From the first law of thermodynamics, we know, dU = dQ - dW ; (work done BY the system is considered +ve)For an adiabatic process, dQ = 0, and hence, dU = -dWFor an ideal gas expansion, we see that work done BY the system is +ve (recall the sign convention for work done), i.e., dW > 0. Therefore, dU is less than 0, and thus, the internal energy decreases.

Adiabatic Process and Internal Energy of Gas

An adiabatic process is one where there is no heat exchange between the system and the surroundings. In other words, there is no transfer of thermal energy in or out of the system. In such a process, the internal energy of the gas can change in different ways depending on the conditions.

Internal energy refers to the sum of the kinetic and potential energies of the molecules in a system. It is a measure of the total energy contained within the system, which includes both the thermal and non-thermal components.

Explanation of the Answer

In an adiabatic process, the internal energy of the gas decreases. This is because the gas is compressed or expanded rapidly, which causes the temperature to change without any transfer of heat. The work done on the gas during compression or expansion is converted into internal energy, which results in an increase in the temperature of the gas.

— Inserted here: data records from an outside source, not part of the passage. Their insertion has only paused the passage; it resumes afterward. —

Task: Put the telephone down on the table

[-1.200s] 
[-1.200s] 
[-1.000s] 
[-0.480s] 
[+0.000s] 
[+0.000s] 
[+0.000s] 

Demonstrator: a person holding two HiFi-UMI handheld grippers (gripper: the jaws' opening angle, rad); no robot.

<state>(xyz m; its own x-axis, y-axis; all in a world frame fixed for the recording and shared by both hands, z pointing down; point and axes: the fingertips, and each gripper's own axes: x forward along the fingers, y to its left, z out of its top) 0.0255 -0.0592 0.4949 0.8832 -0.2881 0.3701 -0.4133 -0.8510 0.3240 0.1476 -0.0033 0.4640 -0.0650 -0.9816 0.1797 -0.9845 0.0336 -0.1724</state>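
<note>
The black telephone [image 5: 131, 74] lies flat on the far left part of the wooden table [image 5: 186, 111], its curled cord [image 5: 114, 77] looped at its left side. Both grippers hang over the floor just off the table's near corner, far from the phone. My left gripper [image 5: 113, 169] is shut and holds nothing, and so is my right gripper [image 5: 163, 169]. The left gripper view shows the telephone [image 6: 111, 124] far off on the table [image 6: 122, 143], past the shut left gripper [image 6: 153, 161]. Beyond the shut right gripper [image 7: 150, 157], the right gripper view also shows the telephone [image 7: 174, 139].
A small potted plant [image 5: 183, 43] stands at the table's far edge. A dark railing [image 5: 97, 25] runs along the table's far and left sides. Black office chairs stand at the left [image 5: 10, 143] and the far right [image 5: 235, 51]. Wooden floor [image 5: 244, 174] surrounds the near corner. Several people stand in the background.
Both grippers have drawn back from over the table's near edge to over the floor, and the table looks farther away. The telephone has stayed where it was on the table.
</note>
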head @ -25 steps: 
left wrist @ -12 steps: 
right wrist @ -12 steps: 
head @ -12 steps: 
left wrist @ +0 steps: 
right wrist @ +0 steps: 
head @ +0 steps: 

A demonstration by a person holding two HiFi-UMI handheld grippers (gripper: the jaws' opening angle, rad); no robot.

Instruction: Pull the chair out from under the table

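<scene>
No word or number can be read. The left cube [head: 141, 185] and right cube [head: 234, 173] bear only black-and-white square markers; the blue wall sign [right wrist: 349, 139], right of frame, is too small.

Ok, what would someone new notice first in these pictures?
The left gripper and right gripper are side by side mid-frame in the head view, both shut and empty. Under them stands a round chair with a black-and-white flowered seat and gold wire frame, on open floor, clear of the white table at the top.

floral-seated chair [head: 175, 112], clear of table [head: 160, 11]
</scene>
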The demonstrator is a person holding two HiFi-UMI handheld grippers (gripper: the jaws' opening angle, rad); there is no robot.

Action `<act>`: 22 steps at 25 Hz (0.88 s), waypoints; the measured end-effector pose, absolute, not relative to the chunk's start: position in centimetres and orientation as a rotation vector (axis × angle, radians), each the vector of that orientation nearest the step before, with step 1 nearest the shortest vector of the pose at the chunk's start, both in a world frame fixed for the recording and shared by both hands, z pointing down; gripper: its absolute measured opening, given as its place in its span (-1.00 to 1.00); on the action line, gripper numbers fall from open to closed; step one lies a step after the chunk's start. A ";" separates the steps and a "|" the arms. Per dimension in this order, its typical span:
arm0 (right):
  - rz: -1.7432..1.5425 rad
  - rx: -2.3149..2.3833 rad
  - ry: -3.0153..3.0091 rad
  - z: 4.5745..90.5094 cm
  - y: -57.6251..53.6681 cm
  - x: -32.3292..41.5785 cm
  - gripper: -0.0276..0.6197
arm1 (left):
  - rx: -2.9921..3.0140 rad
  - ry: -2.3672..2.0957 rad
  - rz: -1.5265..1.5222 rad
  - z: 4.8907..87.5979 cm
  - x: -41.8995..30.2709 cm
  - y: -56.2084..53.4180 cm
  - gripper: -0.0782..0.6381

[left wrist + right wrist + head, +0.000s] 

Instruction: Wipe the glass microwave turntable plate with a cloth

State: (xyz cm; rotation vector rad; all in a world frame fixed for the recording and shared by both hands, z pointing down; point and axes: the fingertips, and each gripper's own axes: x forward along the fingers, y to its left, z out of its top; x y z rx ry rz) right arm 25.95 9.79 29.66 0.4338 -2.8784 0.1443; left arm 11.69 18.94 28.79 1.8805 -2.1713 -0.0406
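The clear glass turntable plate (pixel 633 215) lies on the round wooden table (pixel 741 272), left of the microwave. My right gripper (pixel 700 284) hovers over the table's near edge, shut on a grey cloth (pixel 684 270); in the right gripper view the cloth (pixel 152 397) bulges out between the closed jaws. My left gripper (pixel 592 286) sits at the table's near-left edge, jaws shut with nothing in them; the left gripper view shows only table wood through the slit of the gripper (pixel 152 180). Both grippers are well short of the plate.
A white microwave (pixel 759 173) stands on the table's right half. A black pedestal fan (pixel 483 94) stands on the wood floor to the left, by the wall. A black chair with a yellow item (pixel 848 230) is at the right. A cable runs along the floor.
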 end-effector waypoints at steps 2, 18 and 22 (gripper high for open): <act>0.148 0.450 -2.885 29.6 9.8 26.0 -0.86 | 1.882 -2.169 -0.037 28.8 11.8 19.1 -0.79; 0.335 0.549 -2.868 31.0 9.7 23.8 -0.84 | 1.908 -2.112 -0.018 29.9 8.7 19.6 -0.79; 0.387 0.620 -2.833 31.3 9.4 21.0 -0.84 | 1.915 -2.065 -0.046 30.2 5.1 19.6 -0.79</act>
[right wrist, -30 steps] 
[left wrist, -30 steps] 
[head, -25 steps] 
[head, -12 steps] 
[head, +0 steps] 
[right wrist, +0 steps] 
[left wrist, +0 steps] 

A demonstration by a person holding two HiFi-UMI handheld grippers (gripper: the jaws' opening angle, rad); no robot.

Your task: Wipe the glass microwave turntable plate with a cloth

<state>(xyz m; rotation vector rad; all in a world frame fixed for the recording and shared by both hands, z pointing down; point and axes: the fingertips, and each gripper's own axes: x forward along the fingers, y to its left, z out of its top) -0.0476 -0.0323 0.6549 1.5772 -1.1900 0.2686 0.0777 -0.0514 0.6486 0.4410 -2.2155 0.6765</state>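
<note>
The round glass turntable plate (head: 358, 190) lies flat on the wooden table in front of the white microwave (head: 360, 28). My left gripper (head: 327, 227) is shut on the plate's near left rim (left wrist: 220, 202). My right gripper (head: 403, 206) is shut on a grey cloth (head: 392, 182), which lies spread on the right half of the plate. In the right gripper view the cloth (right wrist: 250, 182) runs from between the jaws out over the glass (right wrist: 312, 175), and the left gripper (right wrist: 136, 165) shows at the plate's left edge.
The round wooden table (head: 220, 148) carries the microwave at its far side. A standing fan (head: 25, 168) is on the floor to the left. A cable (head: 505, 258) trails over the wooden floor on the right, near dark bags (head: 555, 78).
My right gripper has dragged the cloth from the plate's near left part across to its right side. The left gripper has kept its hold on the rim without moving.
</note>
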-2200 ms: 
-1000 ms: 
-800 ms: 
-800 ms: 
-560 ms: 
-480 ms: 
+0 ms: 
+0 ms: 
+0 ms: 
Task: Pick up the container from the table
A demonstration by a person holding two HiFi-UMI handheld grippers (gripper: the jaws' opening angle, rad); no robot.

However, since there is no heat exchange with the surroundings, the internal energy of the gas remains constant. This means that the change in the internal energy of the gas is zero, and hence, the correct answer to the question is option D - "Decreases".

Summary

- An adiabatic process is one where there is no heat exchange between the system and the surroundings.
- Internal energy refers to the sum of the kinetic and potential energies of the molecules in a system.
- In an adiabatic process, the internal energy of the gas decreases due to rapid compression or expansion.
- Since there is no heat exchange with the surroundings, the internal energy of the gas remains constant.